Marie Civikov
For that amount, he bowed like a penknife, 2024
Two paintings are mounted as hanging banners displaying diary entries written by an East Indies Grandmother. Marie Civikov uses painting to explore her post-colonial heritage which comes both from the Netherlands and from the traces it has left of Dutch colonial roots in Eastern Europe and Indonesia. Civikov’s own case is a unique glimpse into the stories that heritage can tell that are often left out of history or purposefully erased and forgotten including the history of the mixed families omitted from binary explanations of the colonial structure. In this project she uncovers the lived experiences of her grandmother, born to a Belgian settler father and an Indonesian mother, Civikov’s ancestor records her quotidian experience of the events surrounding the colonial wars of Indonesia that would lead to the territory’s independence. We see that world from her unique position as a child of colonial violence and conquest. Her diaries reveal the daily experiences of the colonial order and her perceived normality of social hierarchies, the stories are anecdotes that follow her family until their evacuation from Indonesia to the Netherlands in 1946.

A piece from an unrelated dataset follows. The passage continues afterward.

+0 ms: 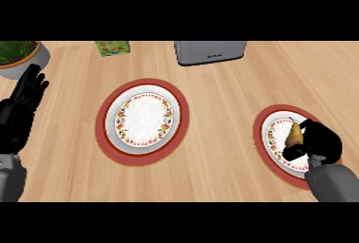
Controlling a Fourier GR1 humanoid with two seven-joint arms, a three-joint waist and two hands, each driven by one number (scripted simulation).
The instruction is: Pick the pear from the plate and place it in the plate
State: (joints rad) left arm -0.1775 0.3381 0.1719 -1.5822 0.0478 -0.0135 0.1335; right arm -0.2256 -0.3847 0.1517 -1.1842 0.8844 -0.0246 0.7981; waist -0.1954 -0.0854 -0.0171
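Fingers, right hand (321,140): curled round the yellow-brown pear (294,135).
Fingers, left hand (23,102): straight, pointing up; holding nothing.
Pear: over the right red-rimmed white plate (267,142); contact with the plate cannot be told.
Centre red-rimmed white plate (142,121): left of the pear, well apart.
Left hand: far left of the centre plate, at the view's edge.
Bench (217,109): light wood.
Grey toaster (210,51): beyond the centre plate.

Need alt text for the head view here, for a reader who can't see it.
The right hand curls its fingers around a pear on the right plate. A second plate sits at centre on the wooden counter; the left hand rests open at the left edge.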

Civikov’s use of layered materials and vivid color echo the fused styles of Dutch abstraction and Indonesian folkloric and revolutionary narrative painting. The works are made on factory-batik, a method of fabric printing that was developed in ancient practices on the island of Java and uses wax to seal pigment into cotton. Dutch-Indo European entrepreneurs developed the textile industry and shifted its production from traditional hand-crafted methods to an industrial scale for export, making fortunes from cheap local resources and the exploitation of Indonesian labour. Many of these factories were destroyed during the Indonesian war of independence.